As some of you know, I collect news articles about people who live past 100 -- and the enormous farce that we can "control" our lifespan by diet, etc. Yes, I DO believe in eating sensibly, exercising daily, avoiding being overweight (I've had bouts with anorexia)...but in truth, I have begun to wonder if we all aren't "destined" to die at a certain time. Fate, if you will, determines our lifespan. Or maybe Karma. Who knows? I do believe genetics play a large part in a few deadly diseases (such as what happened to my DH), but genes alone DO NOT determine longevity. I read an article about that recently too, and when identical twins were studied, it was found that one usually died a decade or more before the other. Genetically, they are as close to similar as you can get.

At any rate, here is another article with a curious situation of a man who lived past 100:

Man Lives to 112 Despite Junk-Food Diet

Sep 1, 2:00 PM (ET)

By JEFF WILSON


LOS ANGELES (AP) - George Johnson, considered California's oldest living person at 112 and the state's last surviving World War I veteran, had experts shaking their heads over his junk food diet.

"He had terrible bad habits. He had a diet largely of sausages and waffles," Dr. L. Stephen Coles, founder of the Gerontology Research Group at the University of California, Los Angeles, said Friday.

The 5-foot-7, 140-pound Johnson died of pneumonia Wednesday at his Richmond home in Northern California.

"A lot of people think or imagine that your good habits and bad habits contribute to your longevity," Coles said. "But we often find it is in the genes rather than lifestyle."

Johnson, who was blind and living alone until his 110th birthday when a caregiver began helping him, built the Richmond house by hand in 1935. He got around using a walker in recent years.

Johnson was the only living Californian considered a "supercentenarian," a designation for those ages 110 or older, Coles said. His group is now in the process of validating a Los Angeles candidate who claims to be 112 years old.

Coles participated in an autopsy Thursday that was designed to study Johnson's health.

"All of his organs were extremely youthful. They could have been the organs of someone who was 50 or 60, not 112. Clearly his genes had some secrets," Coles said.

"Everything in his body that we looked at was clean as a whistle, except for his lungs with the pneumonia," Coles said. "He had no heart disease, he had no cancer, no diabetes and no Alzheimer's.

"This is a mysterious case that someone could be so healthy from a pathology point of view and that there is no obvious cause of death."

The family was in favor of an autopsy. Relatives said Johnson wanted them to allow it if it would help science.

Born May 1, 1894, Johnson's father managed the Baltimore and Ohio Railway station in Philadelphia.

Johnson was working in 1917 as a mail sorter for the U.S. Post Office when he was drafted into the Army. The war ended a year later, and he never served in combat.
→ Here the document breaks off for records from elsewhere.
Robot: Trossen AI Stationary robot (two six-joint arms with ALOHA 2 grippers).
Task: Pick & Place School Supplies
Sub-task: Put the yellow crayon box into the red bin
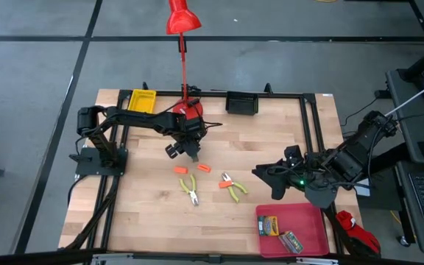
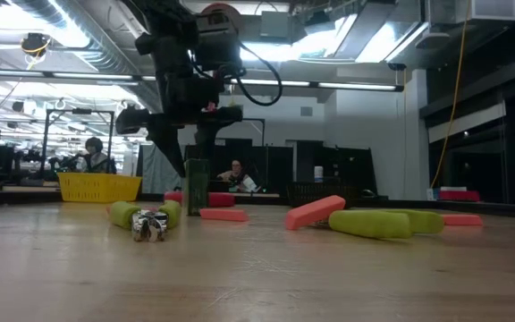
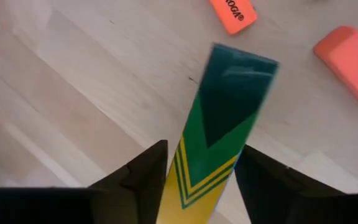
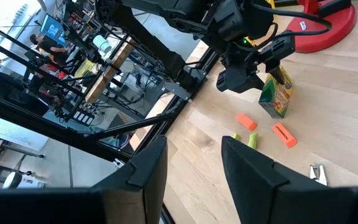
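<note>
1. Progress, as I judge it: partly done. Two printed packs already lie in the red tray, and a third pack is in the air, so the packs are nearly finished while everything else is untouched.

2. The left gripper is clenched on that third pack; its wrist view shows the green-and-yellow pack pinched between both fingers and hanging down past them, above the table. In the low view the pack's lower end seems to sit just above the wood, though that is hard to judge from this angle.

3. The right gripper waits near the red tray, which sits just beside and below it in the high view. Its own wrist view shows two dark fingers standing apart with nothing between them, so it is released.

4. Left to move: the orange pieces and the tools, all lying on the wood just past the left gripper, between it and the right one.

5. Count:
   - Printed packs: three, two in the tray and one held.
   - Orange pieces: three in the high view, two close under the left gripper and one further towards the right gripper.
   - Scissor-like tools with yellow-green handles: two, side by side.

6. The yellow tray and black tray behind the left gripper show nothing in them that I can make out.
</note>
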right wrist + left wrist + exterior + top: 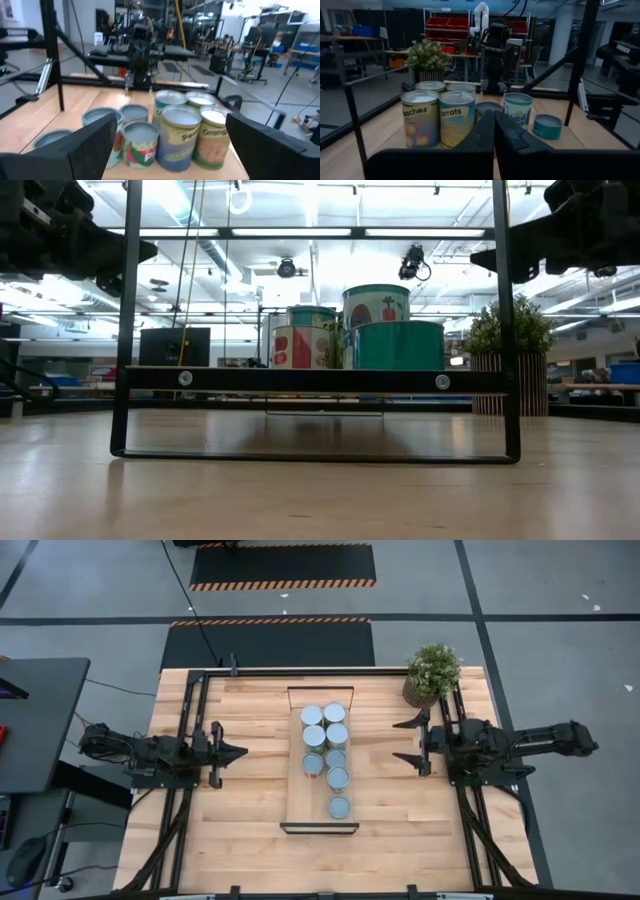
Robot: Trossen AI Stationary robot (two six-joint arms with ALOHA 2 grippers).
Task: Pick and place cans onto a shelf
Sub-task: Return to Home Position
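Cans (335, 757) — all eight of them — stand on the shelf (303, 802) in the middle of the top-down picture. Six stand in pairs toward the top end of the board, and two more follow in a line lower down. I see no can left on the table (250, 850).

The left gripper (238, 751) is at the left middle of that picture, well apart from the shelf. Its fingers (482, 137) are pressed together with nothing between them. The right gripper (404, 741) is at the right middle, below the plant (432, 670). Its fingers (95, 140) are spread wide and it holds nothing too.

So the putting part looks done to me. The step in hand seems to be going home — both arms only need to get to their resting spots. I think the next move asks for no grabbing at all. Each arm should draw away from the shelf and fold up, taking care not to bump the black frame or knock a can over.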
Two years later, he and his wife moved to Northern California.

"It was a great adventure in those days. We were young and wanted the experience," Johnson said in a March interview with the Contra Costa Times.

The couple settled in Fresno and remained there until 1935, when they bought property in Richmond. They used lumber salvaged from dismantled buildings to build their house.

During World War II, Johnson worked at the Kaiser shipyard in Richmond and later managed the heating plant at Oak Knoll Naval Hospital in Oakland.

He remained in good health and continued driving until he was 102, when his vision began to fail.

Johnson's wife died in 1992 at the age of 92. The couple had no children.